Semua orang pun, terkejut akan hentakan seorang tubuh laki-laki kecil jatuh ke dalam kasarnya aspal. Darah mengucur ke mana-mana. Kini, Tubuh kurus itu hampir tak bernyawa. Jiwanya ingin segera meninggalkan raga yang malang itu. Tubuh Topan terbang bersama mimpi-mimpi indahnya. Lumat. Luluh. Lantak.

“Topaaaaan……” Ibu Syifa langsung merengkuh tubuh malang sang anak, pipinya sudah basah dan bajunya telah bercampur dengan merahnya derah. Ia tak henti-hentinya mencium kening puteranya dan mengatakan,

“Mamah sayang padamu Nak. Jangan tinggalkan mamah lagi. Mamah mohon.”

Hati Topan ingin mengucapkan sesuatu, namun mulutnya tak kuasa berucap. Sekuat tenaga, ia berdoa pada Allah.”Ya Allah, izinkan aku untuk mengucapkan sesuatu kepada mamah hamba sebelum Aku kembali pada-Mu.”

“M..ma..ah, Topan sayang mamah. Maafkan Topan telah kasar pada mamah.”

“Mas, jangan tinggalin Dinda.”

“Mas sayang kamu Dek. Dinda harus berjanji harus selalu menemani mamah.”

“Dinda janji Mas, tapi jangan pergi.”

“Nak, mamah sudah memaafkanmu.
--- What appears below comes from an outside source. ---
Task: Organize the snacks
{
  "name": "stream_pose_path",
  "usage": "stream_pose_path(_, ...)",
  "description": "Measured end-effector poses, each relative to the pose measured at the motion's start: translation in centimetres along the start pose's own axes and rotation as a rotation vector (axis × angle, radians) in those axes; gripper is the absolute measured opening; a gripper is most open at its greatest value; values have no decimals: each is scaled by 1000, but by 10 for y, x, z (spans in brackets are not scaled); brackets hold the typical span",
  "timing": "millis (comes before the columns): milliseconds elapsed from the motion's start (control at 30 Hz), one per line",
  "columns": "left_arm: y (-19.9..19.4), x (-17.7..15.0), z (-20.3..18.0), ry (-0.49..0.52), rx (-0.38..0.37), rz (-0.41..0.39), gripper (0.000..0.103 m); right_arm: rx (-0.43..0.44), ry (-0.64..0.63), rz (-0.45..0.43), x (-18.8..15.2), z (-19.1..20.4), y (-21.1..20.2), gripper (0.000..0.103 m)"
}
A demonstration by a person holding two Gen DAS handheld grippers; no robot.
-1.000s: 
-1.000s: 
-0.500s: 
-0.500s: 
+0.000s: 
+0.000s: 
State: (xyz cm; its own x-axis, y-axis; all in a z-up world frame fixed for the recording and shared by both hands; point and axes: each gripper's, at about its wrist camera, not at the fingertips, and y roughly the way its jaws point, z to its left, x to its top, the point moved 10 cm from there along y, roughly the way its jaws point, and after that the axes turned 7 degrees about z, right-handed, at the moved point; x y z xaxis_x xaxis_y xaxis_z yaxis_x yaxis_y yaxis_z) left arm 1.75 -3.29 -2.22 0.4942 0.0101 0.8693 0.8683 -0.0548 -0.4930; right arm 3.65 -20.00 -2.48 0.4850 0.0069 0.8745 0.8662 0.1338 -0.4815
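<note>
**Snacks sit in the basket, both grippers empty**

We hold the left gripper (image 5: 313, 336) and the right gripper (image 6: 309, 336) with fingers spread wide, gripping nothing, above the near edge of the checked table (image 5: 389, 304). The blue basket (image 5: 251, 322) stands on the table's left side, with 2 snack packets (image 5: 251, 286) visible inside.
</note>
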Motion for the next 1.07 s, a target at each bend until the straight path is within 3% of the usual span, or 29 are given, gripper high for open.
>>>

Mamah bahagia mendengar ucapanmu tadi. Kamu harus bertahan Sayang.”

“Tidak Mah, Topan ingin menemui-Nya dan memohon maaf atas segala kesalahan Topan selama ini pada mamah, wanita yang telah membawa Topan hadir ke dunia ini. La illaha illallah muhammadarasulullah.

Itulah malam takbir terakhir untuk Topan.